A short, punchy word, on the whole – or, rather, several identical short, punchy words. One (or two, counting noun and verb) comes from puncheon, a tool for poking holes or, by extension, stamping into (as with a die), which comes from the same Latin source as puncture. From this application of direct force came the sense with the fist. One comes from a commedia dell’arte character, Policinella, with a big paunch and a hooked nose, who became Punchinello, an English puppet character, shortened to Punch, who became best known for beating his wife, Judy, with a stick. One comes from the Sanskrit and Hindi word for “five,” as in five ingredients – in a beverage that was adapted by the English to something that rather caught on. (And began drifting semantically quickly once unmoored from the Raj – rum punch, big in the West Indies, has four ingredients classically: “one of sour, two of sweet, three of strong and four of weak” are the measures.) But a good glass of punch packs a punch (and may punch a hole in your stomach if you have H. pylori problems). Hole is certainly a common collocation of this word, and ticket comes in often enough with the same sense, but outside of specific uses – and even to some extent within them – the puncture sense is bested by the pugnacious force of the word. Other collocations include pulling, packing, drunk, press, card, in, out and up. Even the letters have more the rounded shape of a blunt object (fist, wife-beating stick*) than any reminiscence of an awl or similar piercing object. Only a vowel separates this word from pinch, but the broad u and the narrow i are as opposed as the two actions. This word has the opening phonaesthetics of abrupt words such as puff, punt, pug, and punish, and the closing impact of crunch, bunch and hunch and the crisper munch and lunch. But when you’re quaffing a glass, it may make you think sooner of quench.

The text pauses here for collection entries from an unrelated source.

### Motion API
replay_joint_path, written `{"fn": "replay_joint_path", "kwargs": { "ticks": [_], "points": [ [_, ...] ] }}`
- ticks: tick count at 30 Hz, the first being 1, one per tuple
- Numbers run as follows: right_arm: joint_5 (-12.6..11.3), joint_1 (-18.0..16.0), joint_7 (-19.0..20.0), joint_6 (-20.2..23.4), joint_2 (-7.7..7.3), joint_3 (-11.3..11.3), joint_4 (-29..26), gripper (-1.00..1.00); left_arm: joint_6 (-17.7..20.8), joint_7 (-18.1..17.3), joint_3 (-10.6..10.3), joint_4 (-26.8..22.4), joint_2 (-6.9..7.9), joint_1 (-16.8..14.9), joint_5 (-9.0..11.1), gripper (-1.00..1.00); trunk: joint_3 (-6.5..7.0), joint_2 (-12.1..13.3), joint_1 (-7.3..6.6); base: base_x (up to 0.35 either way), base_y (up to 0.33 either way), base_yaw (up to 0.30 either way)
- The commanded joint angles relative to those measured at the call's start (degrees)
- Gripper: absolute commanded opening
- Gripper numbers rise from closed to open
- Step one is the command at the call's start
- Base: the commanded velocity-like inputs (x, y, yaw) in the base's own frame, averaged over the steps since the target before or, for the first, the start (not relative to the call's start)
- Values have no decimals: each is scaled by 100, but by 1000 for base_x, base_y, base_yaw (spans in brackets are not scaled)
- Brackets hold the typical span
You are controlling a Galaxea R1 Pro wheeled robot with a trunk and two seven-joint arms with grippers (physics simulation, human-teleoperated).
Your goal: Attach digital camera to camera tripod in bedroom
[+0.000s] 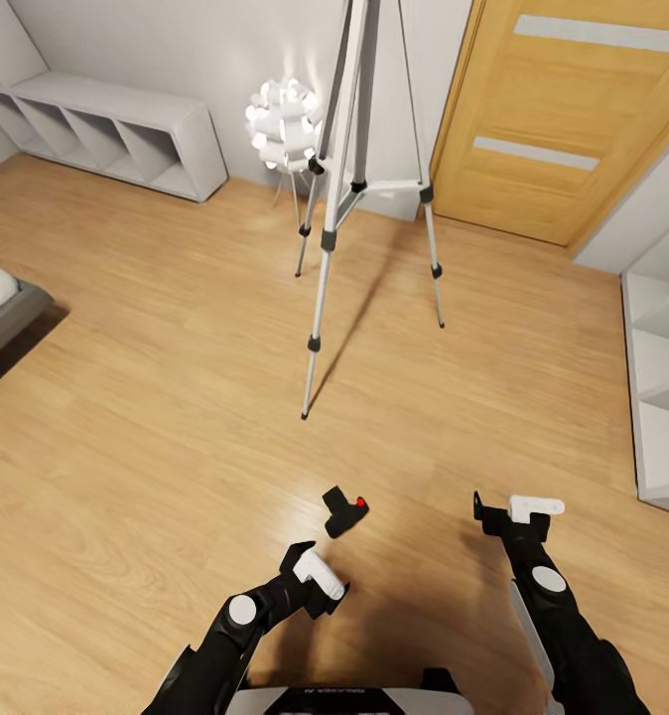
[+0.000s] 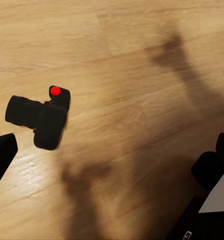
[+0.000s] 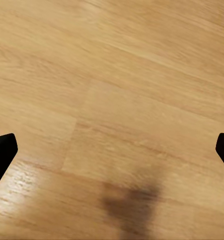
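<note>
A small black digital camera with a stubby lens and a round red button lay on the light wood plank floor, near the robot and between its two arms. In the left wrist view the camera rested on the boards, apart from the finger tips at the edges.

The black-and-white left gripper hovered just near of the camera, not touching it; its fingers were spread wide and held nothing. The black-and-white right gripper hung to the right of the camera, well apart from it, its fingers also spread wide over bare floor.

Farther off, the tall tripod with silver telescoping legs and black joints stood on the floor, its head cut off by the frame's top. Just behind it, to the left, stood a white bulbous floor lamp. A wooden door was at far right, a low grey open shelf unit at far left, and a grey bed corner at the left edge.
</note>
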Motion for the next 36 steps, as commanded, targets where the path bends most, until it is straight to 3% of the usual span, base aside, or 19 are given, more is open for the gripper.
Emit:
{"fn": "replay_joint_path", "kwargs": {
  "ticks": [1,31,36],
  "points": [
    [30,0,-21,20,0,5,-5,100,0,-20,7,-8,-3,-1,-45,100,-5,-2,0,0,0,0],
    [30,1,-21,16,28,15,-3,100,218,-21,7,-315,-16,-1,-36,100,-11,-2,0,0,0,0],
    [30,0,-21,12,30,20,3,100,220,-35,7,-386,-14,-1,27,100,-101,-202,110,0,0,0]
  ]
}}
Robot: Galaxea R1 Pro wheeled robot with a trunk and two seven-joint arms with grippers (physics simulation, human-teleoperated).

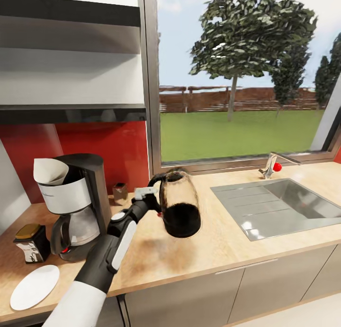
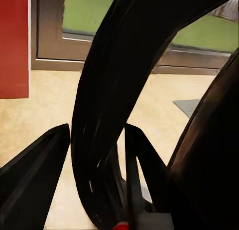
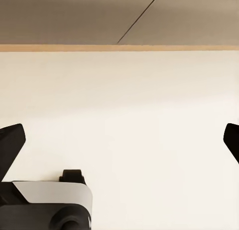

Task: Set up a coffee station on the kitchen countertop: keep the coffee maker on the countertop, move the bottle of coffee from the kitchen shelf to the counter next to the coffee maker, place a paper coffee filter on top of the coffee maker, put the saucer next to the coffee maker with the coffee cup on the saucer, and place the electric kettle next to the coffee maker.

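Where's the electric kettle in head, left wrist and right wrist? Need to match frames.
Head view: electric kettle at centre, tilted, off the kitchen countertop, its handle in the left gripper.
Left wrist view: its black loop handle arcs through the middle between the fingers; dark body on one edge.
Right wrist view: not in it.
Shared landmark of head and left wrist views: the red backsplash beside the window frame.

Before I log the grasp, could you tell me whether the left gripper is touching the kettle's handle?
Touching: in the left wrist view, the left gripper's fingers close on the electric kettle's handle.
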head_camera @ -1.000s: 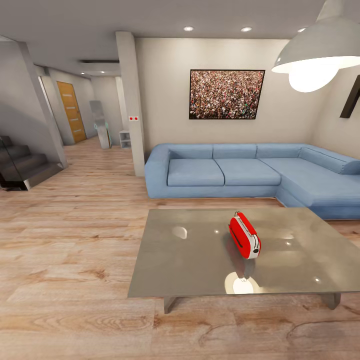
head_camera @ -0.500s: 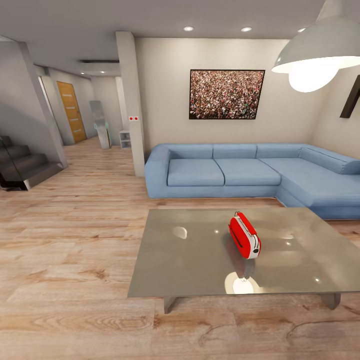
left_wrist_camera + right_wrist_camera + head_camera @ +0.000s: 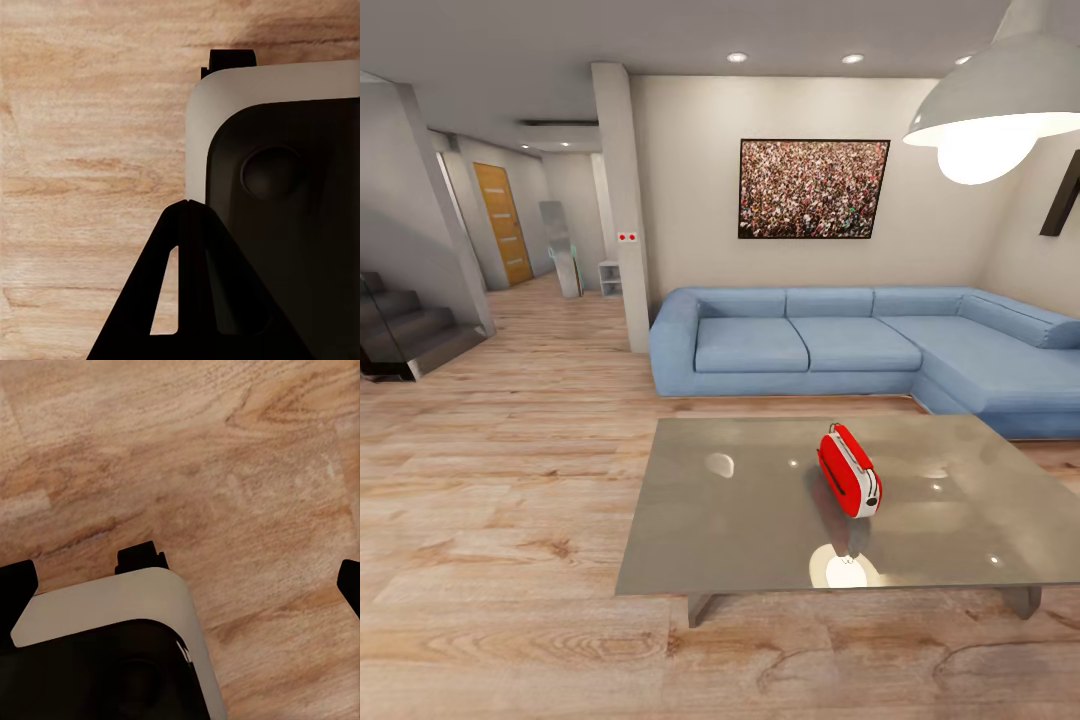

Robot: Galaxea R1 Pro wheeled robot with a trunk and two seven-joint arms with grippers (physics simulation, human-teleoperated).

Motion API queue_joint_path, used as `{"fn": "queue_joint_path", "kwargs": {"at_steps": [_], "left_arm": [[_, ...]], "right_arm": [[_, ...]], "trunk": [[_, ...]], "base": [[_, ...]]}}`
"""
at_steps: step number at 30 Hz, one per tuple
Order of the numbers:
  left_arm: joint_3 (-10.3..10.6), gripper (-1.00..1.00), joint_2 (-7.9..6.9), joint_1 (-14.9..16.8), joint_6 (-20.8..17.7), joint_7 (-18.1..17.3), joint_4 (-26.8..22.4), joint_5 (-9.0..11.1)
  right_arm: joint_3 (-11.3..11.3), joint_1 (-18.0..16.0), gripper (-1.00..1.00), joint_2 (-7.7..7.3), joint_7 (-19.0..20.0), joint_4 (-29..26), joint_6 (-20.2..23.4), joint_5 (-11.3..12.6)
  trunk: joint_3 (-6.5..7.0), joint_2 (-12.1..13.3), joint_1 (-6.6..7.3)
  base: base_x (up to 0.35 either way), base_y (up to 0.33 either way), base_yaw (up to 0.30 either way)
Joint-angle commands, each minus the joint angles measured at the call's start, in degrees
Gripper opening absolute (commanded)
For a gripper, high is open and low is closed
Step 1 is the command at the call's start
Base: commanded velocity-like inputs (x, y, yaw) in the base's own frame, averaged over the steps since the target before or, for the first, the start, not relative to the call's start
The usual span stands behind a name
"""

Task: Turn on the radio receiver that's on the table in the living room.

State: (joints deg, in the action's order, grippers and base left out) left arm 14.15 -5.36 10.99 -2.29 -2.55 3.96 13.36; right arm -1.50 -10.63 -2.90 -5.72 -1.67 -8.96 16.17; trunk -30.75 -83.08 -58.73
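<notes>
With the radio (image 3: 849, 471) sitting mid-table (image 3: 760, 520), the robot should be rolling closer; left gripper (image 3: 187, 206) pressed together, right spread

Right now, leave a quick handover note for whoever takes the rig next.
Left pincer: shut, holding nothing, hanging over wood floor beside the robot's base.
Right pincer: open, empty, also over the floor.
The radio receiver stands on the table, right of centre, in front of the blue sofa.
Done: table and radio in sight.
Left: drive closer, reach out, switch the radio on.
</notes>
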Motion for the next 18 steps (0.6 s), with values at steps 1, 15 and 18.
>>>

*The story that “rule of thumb” comes from the size of a stick a man was allowed to beat his wife with is not true; that account was invented long after the phrase, which came from estimating measurements. See www.worldwidewords.org/qa/qa-rul1.htm .

vertex

A word that starts and ends with angles: v, x. (It is perhaps ironic that this word lacks an A, since it was first of all not just any angle put the apex of a triangle – ah, APEX: there’s the angle to take.) Even in pronunciation you can find an angle: you start at the lips with [v], pass the alvolar ridge at [t] and proceed to [k], but then turn back forward to [s] – in [eks] the tongue closes the angle like a tapping telegraph key. And this word may have a flavour of narrowing in other ways, as other verts may seem narrow because tall (vertical) or simply reminding one of the angle of a v (divert). Others have a more vicious vibe (pervert). And of course there are the ones that turn to the point of dizziness (vertigo), true to the turning origins of vert. But somehow this word does not whirl like vortex, which forces the mouth into a funnel and has the roar of voracious and the lethality of vorpal. Yet vortex comes from vertex, which in Latin meant both the top of the head (and the highest point of anything) and a whirlpool. The o version took the swirl and the e version has taken the whorl on the top of the head. And so we find that the true tellers in the shapes of this word are the t – which has the highest point – and the two e‘s, which are the closest thing to a spiral.

ersatz

This word, to look at it, could be something spectacular or chintzy. There’s something of the lightning bolt in it, but that diamond twinkle, it seems, is Brummagem – not coruscating but coarse. The sound of satz is not an electric spark but mere air – and that coffee in your cup is, well, not. Indeed, coffee was once a particularly common collocation of ersatz, but now this word gets around rather widely – but always with a cheesy (Velveeta?) or cheating tone. The roughly synonymous spurious is like a sneaky, curious snake that spears you with its fangs from behind, but ersatz is more of a whoopee cushion, or a phonaesthesis for the taste in your mouth after eating a dry, overcooked turkey wiener. It makes out better in its native German, where it cleaves closer to the norm; there, it’s simply a word for “replacement” or “substitute.” But who in English would refer to a one-day fourth-grade fill-in as an ersatz teacher, or a ninth-inning mound step-up as an ersatz pitcher?